UniSkill: Imitating Human Videos via Cross-Embodiment Skill Representations

Kim, Hanjung, Kang, Jaehyun, Kang, Hyolim, Cho, Meedeum, Kim, Seon Joo, Lee, Youngwoon

arXiv.org Artificial Intelligence 

Learning from human videos has emerged as a central paradigm in robot learning, offering a scalable approach to the scarcity of robot-specific data by leveraging large, diverse video sources. Human videos contain everyday behaviors such as human-object interactions, which could provide a rich source of skills for robot learning. Here, a central question arises: Can robots acquire cross-embodiment skill representations by watching large-scale human demonstrations? Translating human videos into robot-executable skill representations has traditionally relied on paired human-robot datasets [1, 2, 3] or predefined semantic skill labels [4, 5], both of which are difficult to scale.
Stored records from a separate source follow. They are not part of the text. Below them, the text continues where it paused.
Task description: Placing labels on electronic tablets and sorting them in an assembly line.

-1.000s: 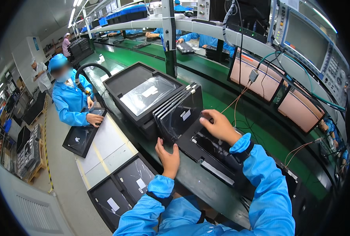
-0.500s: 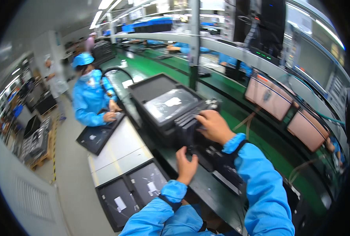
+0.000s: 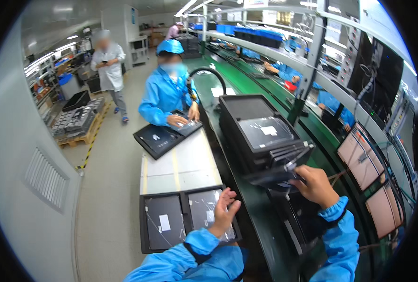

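My right hand pinches the edge of a thin dark flat panel, tilted and slightly blurred, just in front of a stack of black trays. My left hand is empty with its fingers apart, above the right side of a black two-compartment tray. In that tray lie two dark flat panels in clear film, a left panel and a right panel, each with a white label. Several dark slabs stand on edge at the stack's near end. The top stacked tray holds a film-wrapped panel.
A co-worker in blue handles a panel over another black tray on the white table. Dark cases lie on the green-black bench. Pink panels lean at right. A person in white stands in the aisle.
The view has swung left. My right hand has drawn the dark panel away from the slabs beside the stack. My left hand has moved off the bench to above the two-compartment tray.
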A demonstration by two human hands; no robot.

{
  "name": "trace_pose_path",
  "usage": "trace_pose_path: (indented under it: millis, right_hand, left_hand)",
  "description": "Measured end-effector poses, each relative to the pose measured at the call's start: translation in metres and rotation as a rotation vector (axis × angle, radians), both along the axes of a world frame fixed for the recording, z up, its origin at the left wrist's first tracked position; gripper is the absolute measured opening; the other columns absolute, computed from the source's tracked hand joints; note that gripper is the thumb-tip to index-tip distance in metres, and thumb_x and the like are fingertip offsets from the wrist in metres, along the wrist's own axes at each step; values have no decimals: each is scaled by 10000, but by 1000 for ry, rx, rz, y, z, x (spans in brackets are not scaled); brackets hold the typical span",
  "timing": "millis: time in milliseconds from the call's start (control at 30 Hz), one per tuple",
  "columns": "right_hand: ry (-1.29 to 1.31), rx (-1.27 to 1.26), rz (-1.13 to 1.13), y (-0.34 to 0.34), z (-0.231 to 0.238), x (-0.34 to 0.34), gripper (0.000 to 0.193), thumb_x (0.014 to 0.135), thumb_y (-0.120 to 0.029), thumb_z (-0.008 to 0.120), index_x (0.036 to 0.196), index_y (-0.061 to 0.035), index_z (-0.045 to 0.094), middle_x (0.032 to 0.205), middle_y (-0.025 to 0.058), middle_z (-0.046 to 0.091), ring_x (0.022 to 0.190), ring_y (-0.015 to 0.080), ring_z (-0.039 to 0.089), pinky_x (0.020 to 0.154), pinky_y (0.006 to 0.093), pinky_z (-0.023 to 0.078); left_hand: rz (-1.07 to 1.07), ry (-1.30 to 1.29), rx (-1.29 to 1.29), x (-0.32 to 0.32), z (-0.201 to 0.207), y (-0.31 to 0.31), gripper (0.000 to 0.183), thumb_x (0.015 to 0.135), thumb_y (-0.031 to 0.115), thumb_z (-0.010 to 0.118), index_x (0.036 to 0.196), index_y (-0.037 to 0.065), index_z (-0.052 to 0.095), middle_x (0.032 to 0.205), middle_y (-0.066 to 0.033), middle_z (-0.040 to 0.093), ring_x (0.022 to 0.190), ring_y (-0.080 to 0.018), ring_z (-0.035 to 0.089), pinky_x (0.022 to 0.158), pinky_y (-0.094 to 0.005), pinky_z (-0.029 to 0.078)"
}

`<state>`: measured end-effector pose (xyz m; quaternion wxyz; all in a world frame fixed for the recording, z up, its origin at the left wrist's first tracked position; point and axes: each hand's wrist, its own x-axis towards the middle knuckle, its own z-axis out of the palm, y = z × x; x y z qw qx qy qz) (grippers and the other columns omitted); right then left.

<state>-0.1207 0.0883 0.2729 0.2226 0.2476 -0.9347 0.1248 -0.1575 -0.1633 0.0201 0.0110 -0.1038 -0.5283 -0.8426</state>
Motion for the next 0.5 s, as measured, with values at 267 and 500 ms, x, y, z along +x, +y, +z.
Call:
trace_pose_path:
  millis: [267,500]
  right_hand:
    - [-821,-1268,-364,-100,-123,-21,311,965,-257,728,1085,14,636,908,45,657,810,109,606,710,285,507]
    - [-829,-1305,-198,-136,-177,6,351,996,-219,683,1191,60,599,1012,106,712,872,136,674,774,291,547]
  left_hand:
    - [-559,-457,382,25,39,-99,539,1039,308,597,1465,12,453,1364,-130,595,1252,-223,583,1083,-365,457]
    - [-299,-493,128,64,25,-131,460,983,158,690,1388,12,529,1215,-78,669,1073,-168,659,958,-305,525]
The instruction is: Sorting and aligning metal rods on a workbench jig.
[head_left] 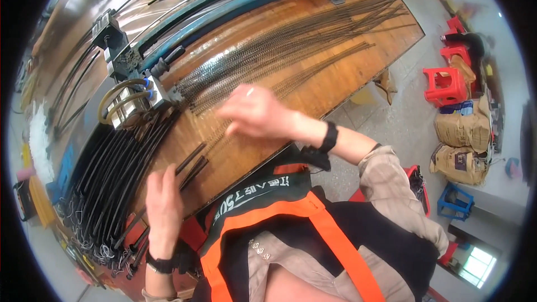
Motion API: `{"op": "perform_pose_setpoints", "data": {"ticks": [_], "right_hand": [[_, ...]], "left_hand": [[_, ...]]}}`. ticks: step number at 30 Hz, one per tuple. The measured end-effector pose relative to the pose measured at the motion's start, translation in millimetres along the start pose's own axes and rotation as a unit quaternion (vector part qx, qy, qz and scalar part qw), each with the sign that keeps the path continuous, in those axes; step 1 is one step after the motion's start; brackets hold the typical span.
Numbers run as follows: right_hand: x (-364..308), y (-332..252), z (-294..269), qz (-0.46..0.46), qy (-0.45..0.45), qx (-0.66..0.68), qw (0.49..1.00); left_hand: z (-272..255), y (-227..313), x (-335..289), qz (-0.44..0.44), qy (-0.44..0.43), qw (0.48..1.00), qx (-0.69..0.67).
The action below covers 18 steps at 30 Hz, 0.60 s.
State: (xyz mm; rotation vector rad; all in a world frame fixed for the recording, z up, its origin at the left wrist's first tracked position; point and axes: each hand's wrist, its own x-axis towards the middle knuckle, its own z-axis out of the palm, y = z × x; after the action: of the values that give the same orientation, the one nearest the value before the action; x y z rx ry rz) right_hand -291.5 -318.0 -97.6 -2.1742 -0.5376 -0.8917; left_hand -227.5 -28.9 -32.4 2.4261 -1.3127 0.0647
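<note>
Springs: a fan of long, thin coiled metal springs (291, 50) lies along the wooden workbench (358, 72), running from the clamp toward the far right end; the near ends gather just beside the right hand.
Right hand: the right hand (254, 114) hovers over the near ends of the springs, fingers curled loosely inward; it is blurred, so whether it pinches a spring cannot be told.
Left hand: the left hand (164, 201) rests at the bench's near edge, fingers straight and pressed together, lying on or against the ends of short black tubes (190, 165).
Black tubes: a thick bundle of black hoses (109, 179) lies to the left of that hand, with thin wire ends bunched at the lower end.
Clamp: a metal fixture with yellow curved tubing (131, 100) sits at the left end of the springs, on a blue rail (235, 3).
Wrists: each wrist carries a black band (330, 137).
Surroundings: red stools (444, 84) and brown sacks (461, 145) stand on the floor to the right.
</note>
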Motion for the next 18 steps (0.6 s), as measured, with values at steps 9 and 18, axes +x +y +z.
{"op": "perform_pose_setpoints", "data": {"ticks": [9, 18], "right_hand": [[16.0, 24.5, -22.3, -0.072, 0.024, -0.137, 0.988], [99.4, 80.4, -18.3, 0.203, -0.023, -0.026, 0.978]], "left_hand": [[-49.2, -2.9, 17.6, 0.01, -0.031, 0.994, 0.103], [-175.0, -83.7, 39.8, -0.118, 0.258, 0.944, 0.17]]}}
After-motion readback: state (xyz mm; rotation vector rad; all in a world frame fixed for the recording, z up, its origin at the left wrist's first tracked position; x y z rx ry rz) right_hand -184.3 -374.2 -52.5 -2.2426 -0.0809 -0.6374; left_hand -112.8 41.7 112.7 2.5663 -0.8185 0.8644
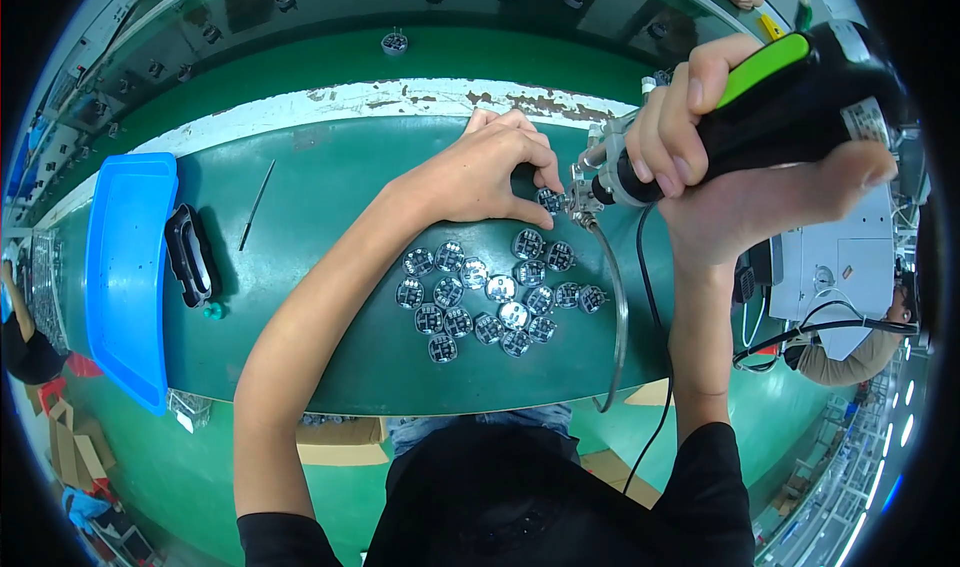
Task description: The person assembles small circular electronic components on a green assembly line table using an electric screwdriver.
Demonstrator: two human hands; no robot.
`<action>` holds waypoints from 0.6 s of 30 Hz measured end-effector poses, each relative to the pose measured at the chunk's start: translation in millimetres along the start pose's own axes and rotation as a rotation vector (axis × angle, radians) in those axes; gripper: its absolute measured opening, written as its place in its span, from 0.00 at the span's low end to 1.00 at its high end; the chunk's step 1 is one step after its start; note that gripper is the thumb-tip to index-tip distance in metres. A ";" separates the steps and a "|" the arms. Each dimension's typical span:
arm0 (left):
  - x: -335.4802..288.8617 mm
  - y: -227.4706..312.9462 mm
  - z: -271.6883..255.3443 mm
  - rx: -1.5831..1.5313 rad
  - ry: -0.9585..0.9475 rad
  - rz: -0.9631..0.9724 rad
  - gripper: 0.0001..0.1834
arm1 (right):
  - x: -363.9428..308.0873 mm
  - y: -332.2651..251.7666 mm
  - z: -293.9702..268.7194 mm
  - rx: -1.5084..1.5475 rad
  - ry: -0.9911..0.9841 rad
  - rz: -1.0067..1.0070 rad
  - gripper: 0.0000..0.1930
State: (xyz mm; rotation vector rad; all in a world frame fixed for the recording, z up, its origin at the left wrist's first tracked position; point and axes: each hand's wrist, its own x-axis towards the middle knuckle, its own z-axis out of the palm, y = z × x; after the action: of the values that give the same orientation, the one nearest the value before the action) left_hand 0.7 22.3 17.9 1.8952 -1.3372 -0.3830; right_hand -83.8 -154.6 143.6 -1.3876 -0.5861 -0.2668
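My left hand pinches a small round grey part against the green work surface. My right hand grips a black and green electric screwdriver, with its metal tip right beside the pinched part. Just nearer to me lies a cluster of several similar round parts. A black cable and a clear hose hang from the tool.
A blue tray stands at the left, with a black holder beside it. A thin metal rod lies on the bench. A conveyor with small parts runs behind. A white machine and another person's arm are at the right.
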 end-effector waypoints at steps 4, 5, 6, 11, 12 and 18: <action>-9.8 -3.2 -8.1 0.047 -0.049 -0.052 0.24 | 0.5 -14.9 -2.0 0.138 0.017 -0.051 0.53; -0.6 0.5 -9.9 0.012 -0.063 0.012 0.27 | -1.9 -43.2 -16.9 0.074 -0.062 0.004 0.50; -2.7 -0.4 -14.9 -0.012 -0.077 0.039 0.30 | -4.9 -52.4 -19.2 0.091 -0.040 -0.018 0.49; -9.3 -24.8 -76.0 0.250 0.239 -0.283 0.37 | -5.5 -57.7 -18.4 0.084 0.002 -0.072 0.49; -7.8 -36.1 -79.5 0.368 0.476 -0.369 0.35 | -3.8 -57.7 -17.2 0.075 0.005 -0.077 0.49; 10.7 -79.5 -70.9 0.574 0.713 -0.545 0.25 | -2.8 -54.7 -12.9 -0.002 0.019 -0.091 0.52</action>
State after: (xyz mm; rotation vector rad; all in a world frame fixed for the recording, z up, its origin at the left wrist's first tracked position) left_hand 102.5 54.2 8.4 2.5195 -0.4558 0.4500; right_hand -110.9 -177.5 187.2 -1.3609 -0.6337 -0.3534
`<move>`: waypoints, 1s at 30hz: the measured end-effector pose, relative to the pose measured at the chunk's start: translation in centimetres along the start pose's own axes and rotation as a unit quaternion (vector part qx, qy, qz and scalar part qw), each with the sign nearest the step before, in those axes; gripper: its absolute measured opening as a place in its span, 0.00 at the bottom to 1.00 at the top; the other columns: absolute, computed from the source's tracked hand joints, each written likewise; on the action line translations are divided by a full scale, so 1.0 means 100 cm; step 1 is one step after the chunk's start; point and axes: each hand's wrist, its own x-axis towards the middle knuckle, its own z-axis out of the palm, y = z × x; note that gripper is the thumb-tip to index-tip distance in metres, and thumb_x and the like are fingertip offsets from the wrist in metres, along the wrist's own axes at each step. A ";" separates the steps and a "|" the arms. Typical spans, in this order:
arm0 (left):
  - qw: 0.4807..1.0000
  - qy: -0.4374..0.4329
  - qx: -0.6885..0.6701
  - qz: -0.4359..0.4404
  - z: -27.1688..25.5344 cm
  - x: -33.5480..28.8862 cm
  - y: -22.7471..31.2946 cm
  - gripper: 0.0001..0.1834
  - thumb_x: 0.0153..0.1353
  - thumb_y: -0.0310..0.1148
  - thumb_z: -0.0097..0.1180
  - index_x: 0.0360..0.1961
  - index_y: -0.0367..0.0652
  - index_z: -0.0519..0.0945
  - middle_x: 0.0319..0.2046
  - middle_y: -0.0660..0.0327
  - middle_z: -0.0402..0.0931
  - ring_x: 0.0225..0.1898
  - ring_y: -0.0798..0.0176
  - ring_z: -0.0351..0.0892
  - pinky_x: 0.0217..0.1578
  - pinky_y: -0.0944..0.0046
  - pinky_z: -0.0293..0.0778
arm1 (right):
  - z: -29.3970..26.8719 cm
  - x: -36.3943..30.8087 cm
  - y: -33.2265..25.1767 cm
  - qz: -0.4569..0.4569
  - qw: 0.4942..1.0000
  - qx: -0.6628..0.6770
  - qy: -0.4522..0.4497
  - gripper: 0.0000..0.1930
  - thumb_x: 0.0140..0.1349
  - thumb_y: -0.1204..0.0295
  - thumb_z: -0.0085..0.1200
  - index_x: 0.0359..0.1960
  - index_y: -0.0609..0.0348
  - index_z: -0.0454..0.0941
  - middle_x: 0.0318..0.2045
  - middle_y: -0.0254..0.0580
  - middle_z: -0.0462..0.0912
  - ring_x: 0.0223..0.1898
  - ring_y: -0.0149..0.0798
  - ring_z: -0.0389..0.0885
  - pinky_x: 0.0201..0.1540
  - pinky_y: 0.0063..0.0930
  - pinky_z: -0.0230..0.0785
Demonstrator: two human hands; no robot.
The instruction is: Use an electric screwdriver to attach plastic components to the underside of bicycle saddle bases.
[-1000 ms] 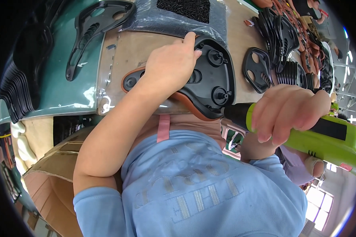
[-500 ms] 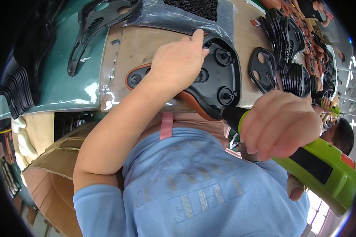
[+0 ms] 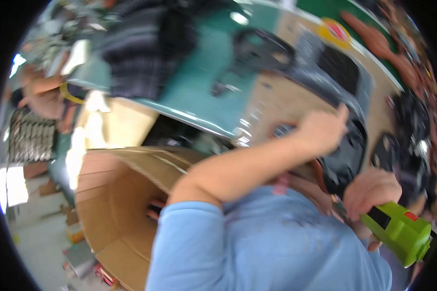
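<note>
The picture is smeared by motion. On the worktop lies a black saddle-shaped plastic shell point(image 3: 344, 160) with an orange-brown rim. My left hand point(image 3: 321, 132) reaches across it, fingers curled over its far edge and covering part of it. At the shell's near right end, my right hand point(image 3: 373, 190) is wrapped around a bright green power screwdriver point(image 3: 398, 232). The driver's tip is hidden behind my right hand, so contact with the shell cannot be told.
Beyond the shell lies a plastic bag point(image 3: 307, 47) with black contents. Black openwork plates point(image 3: 250, 58) and a stack point(image 3: 136, 56) lie left. More black parts point(image 3: 412, 116), yellow tape point(image 3: 334, 32) and brown pieces point(image 3: 374, 39) are right. A cardboard box point(image 3: 119, 194) stands at lower left.
The whole view has swung left, so the bench and my arms appear farther right and the box shows more. Both hands keep their holds on the shell and the screwdriver.
</note>
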 end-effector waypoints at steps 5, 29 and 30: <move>0.999 0.015 -0.027 0.021 0.010 0.003 0.019 0.27 0.58 0.39 0.50 0.52 0.29 0.63 0.25 0.48 0.77 0.28 0.47 0.78 0.29 0.54 0.72 | -0.002 -0.031 -0.002 -0.011 0.999 0.041 0.005 0.29 0.36 0.65 0.74 0.34 0.68 0.69 0.21 0.46 0.78 0.21 0.44 0.80 0.26 0.34 0.76; 0.982 0.042 -0.153 -0.101 -0.146 -0.046 0.003 0.23 0.61 0.40 0.46 0.57 0.45 0.64 0.43 0.43 0.73 0.47 0.47 0.74 0.47 0.57 0.68 | -0.055 -0.085 -0.023 -0.155 0.870 -0.135 0.448 0.29 0.51 0.54 0.55 0.46 0.62 0.60 0.24 0.38 0.66 0.25 0.32 0.66 0.31 0.24 0.56; 0.978 0.135 -0.143 -0.067 -0.167 -0.069 -0.006 0.22 0.61 0.40 0.47 0.54 0.43 0.67 0.43 0.44 0.74 0.45 0.49 0.75 0.47 0.58 0.69 | -0.059 -0.085 -0.017 -0.151 0.867 -0.120 0.459 0.29 0.52 0.54 0.54 0.46 0.63 0.60 0.23 0.38 0.66 0.25 0.32 0.66 0.30 0.23 0.56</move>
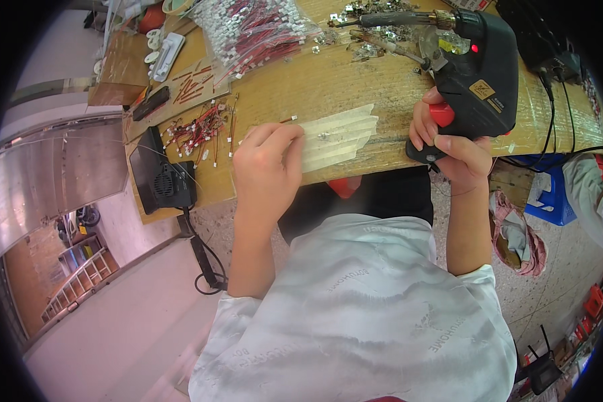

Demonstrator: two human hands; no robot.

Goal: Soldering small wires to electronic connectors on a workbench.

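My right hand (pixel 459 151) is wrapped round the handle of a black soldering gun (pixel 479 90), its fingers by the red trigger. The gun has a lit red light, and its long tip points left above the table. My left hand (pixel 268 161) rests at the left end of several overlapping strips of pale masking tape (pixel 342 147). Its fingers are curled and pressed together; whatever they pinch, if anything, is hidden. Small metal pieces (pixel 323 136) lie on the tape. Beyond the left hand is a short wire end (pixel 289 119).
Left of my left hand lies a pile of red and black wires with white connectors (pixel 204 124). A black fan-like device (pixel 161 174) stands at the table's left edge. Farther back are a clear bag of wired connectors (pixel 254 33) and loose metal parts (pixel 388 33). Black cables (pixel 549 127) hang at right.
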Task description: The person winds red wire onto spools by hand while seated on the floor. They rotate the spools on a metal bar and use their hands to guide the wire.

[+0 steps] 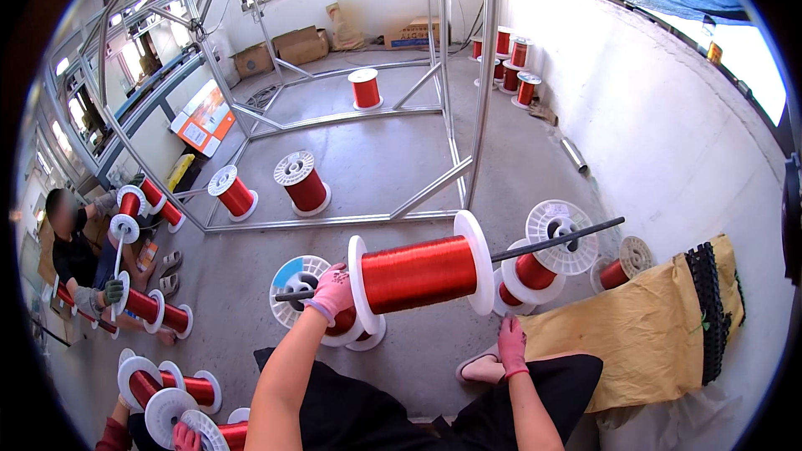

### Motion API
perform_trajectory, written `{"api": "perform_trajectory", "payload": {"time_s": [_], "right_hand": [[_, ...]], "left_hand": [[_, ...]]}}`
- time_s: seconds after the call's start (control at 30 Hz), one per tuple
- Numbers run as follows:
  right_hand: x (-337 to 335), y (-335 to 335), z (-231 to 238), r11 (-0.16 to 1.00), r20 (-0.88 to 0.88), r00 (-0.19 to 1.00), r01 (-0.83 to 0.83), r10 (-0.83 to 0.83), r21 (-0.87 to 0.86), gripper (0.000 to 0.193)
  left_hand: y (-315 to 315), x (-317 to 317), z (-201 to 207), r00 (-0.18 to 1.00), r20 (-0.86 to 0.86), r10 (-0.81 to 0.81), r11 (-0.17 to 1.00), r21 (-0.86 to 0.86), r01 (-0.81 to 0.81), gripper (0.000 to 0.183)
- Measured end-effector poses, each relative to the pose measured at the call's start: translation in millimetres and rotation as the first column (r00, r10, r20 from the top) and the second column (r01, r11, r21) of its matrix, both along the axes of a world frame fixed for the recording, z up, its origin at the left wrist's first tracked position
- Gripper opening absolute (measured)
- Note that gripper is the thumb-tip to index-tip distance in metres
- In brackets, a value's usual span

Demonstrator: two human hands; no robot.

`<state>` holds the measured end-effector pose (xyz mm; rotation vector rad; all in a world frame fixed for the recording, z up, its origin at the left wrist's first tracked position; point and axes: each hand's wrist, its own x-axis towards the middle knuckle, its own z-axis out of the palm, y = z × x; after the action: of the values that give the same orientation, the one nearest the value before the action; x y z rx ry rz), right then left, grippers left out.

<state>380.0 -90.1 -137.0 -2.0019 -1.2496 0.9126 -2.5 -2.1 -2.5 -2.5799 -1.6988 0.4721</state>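
A large spool of red wire (pixel 419 276) with white flanges lies sideways in front of me, a black rod (pixel 547 240) running through its core. My left hand (pixel 333 294), in a pink glove, is closed round the rod beside the spool's left flange. My right hand (pixel 512 346), also gloved in pink, is held low over my right knee with its fingers curled together. Whatever it may hold is hidden. Under the rod's ends stand upright red wire spools, one group at the left (pixel 301 274) and another at the right (pixel 561 238).
A yellow woven sack (pixel 622 330) lies at my right by the white wall. Another red spool (pixel 625 264) stands behind it. Ahead is a metal frame (pixel 334 220) with several spools around it. At the left, a co-worker (pixel 71 238) handles spools; another person's gloved hand (pixel 185 436) shows lower left.
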Motion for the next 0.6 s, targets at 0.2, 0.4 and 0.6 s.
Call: {"api": "perform_trajectory", "payload": {"time_s": [0.2, 0.4, 0.6], "right_hand": [[-22.5, 62.3, 127.2, 0.786, -0.409, 0.898, 0.134, 0.161, 0.604, 0.035], [-80.7, 156.0, 236.9, 0.921, 0.176, 0.969, -0.223, 0.174, 0.319, 0.047], [-104.6, 182.8, 216.2, 0.933, 0.523, 0.777, -0.342, 0.35, -0.116, 0.039]], "left_hand": [[1.8, -1.9, -1.2, 0.991, 0.132, 0.025, 1.0, 0.009, -0.027, 0.036], [-0.5, -0.3, 5.1, 0.989, 0.149, 0.019, 1.0, -0.002, -0.019, 0.037], [-2.1, -2.3, 2.4, 0.994, 0.107, -0.027, 0.998, 0.056, 0.021, 0.032]]}}
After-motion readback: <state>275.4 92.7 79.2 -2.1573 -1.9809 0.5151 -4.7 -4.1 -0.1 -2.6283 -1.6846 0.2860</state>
Recent approaches aim to bypass these requirements by learning cross-embodiment skill representations without explicit pairing or labeling [6, 7, 8, 9, 10]. However, these methods still impose constraints on data collection, such as multi-view camera setups, and task and scene alignment between human and robot demonstrations, which limit their scalability and applicability to real-world, in-the-wild human videos. To this end, we propose Universal Skill representations (UniSkill), a scalable approach for learning cross-embodiment skill representations from large-scale in-the-wild video data so that a robot can translate an unseen human demonstration into a sequence of robot-executable skill representations, as illustrated in Figure 1.